Problem statement:
Tally up the lines below that carry the word "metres", answering with the figure alone.

Top of Data segment

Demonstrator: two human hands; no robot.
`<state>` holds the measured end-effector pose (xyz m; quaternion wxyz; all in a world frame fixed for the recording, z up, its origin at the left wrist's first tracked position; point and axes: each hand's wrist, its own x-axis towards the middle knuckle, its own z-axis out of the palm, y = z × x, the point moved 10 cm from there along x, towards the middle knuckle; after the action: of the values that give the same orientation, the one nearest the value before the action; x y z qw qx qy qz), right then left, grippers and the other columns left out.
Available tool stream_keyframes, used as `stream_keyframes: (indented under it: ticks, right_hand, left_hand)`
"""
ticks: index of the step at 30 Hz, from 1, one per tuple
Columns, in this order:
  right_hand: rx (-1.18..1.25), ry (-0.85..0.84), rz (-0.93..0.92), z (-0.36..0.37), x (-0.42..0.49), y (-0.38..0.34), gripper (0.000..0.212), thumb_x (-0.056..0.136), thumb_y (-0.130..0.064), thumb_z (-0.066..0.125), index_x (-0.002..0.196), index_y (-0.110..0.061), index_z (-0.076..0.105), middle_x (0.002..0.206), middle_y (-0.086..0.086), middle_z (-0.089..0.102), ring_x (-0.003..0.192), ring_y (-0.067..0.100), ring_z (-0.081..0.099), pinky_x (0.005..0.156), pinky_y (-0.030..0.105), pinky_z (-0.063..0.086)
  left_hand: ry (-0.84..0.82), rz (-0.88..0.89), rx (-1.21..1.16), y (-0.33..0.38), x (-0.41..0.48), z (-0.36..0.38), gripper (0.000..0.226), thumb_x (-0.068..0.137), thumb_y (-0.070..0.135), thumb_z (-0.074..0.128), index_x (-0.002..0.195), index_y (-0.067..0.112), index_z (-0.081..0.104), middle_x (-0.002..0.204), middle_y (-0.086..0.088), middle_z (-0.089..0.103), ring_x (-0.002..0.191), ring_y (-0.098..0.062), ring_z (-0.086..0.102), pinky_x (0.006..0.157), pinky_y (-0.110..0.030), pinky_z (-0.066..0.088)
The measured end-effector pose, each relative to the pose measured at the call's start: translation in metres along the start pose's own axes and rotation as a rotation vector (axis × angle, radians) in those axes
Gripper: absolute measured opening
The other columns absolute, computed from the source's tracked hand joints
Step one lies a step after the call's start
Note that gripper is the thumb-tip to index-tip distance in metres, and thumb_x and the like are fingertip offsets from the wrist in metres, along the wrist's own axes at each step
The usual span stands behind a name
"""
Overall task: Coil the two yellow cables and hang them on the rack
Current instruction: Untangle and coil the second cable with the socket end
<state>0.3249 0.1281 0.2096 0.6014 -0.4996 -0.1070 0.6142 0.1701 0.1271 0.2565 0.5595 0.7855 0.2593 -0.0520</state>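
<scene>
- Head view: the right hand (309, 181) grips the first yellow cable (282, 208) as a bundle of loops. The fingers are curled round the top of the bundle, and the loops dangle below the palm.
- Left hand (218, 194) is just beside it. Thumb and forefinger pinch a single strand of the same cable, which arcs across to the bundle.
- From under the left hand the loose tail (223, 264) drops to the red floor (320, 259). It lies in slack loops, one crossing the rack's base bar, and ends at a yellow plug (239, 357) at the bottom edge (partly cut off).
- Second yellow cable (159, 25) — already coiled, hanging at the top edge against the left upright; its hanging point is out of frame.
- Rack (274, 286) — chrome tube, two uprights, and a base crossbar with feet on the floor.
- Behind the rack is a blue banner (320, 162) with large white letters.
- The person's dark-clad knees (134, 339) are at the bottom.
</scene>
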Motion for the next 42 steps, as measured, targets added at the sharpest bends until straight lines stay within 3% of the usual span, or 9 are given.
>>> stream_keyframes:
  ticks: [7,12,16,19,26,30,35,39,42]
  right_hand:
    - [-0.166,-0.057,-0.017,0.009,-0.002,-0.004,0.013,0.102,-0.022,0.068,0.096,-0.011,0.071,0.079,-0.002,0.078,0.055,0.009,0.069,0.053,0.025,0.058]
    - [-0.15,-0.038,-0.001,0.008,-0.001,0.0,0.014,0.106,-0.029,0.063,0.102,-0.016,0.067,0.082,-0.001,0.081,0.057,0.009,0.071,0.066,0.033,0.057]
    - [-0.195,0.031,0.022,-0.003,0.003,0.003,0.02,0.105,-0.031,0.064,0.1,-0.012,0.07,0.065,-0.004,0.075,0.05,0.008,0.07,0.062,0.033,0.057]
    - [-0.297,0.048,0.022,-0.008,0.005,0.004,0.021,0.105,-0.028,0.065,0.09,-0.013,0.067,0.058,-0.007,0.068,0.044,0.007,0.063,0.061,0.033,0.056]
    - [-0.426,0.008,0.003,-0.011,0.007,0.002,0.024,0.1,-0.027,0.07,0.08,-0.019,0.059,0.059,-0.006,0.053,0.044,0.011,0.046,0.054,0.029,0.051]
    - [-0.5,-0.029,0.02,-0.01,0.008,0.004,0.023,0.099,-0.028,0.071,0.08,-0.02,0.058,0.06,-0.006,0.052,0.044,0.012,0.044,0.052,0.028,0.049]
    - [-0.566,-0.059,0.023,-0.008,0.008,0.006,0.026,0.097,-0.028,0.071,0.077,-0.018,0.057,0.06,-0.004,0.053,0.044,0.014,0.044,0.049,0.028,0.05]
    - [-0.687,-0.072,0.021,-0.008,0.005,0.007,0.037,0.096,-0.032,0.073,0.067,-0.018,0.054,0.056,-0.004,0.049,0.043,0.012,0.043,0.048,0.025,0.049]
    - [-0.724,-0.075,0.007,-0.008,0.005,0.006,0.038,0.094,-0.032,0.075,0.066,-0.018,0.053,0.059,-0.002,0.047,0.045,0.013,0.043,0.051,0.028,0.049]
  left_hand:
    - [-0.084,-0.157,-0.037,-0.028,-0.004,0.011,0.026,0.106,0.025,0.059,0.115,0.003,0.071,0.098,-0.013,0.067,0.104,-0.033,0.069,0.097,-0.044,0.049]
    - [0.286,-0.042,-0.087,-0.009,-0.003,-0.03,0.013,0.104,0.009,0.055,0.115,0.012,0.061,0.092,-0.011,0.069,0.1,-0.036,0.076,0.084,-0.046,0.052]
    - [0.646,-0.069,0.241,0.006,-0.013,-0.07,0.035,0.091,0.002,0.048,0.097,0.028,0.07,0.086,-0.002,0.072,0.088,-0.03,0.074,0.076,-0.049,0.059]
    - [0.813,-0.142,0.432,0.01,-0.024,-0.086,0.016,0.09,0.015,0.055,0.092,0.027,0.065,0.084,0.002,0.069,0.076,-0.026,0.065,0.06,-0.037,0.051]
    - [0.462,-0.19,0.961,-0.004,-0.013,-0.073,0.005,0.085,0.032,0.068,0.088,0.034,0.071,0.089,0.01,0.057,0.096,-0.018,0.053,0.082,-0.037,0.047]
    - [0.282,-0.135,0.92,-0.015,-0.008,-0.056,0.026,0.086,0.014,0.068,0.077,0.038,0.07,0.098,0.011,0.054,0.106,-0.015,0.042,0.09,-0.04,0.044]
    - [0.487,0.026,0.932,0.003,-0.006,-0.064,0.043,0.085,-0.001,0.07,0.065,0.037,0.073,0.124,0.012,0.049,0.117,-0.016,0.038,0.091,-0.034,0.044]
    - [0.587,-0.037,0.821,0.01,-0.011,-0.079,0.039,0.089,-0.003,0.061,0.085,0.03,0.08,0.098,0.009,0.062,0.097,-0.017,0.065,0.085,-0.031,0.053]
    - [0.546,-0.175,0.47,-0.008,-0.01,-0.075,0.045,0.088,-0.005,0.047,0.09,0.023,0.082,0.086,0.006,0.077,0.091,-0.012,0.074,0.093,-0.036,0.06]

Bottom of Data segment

Response to the exercise:
2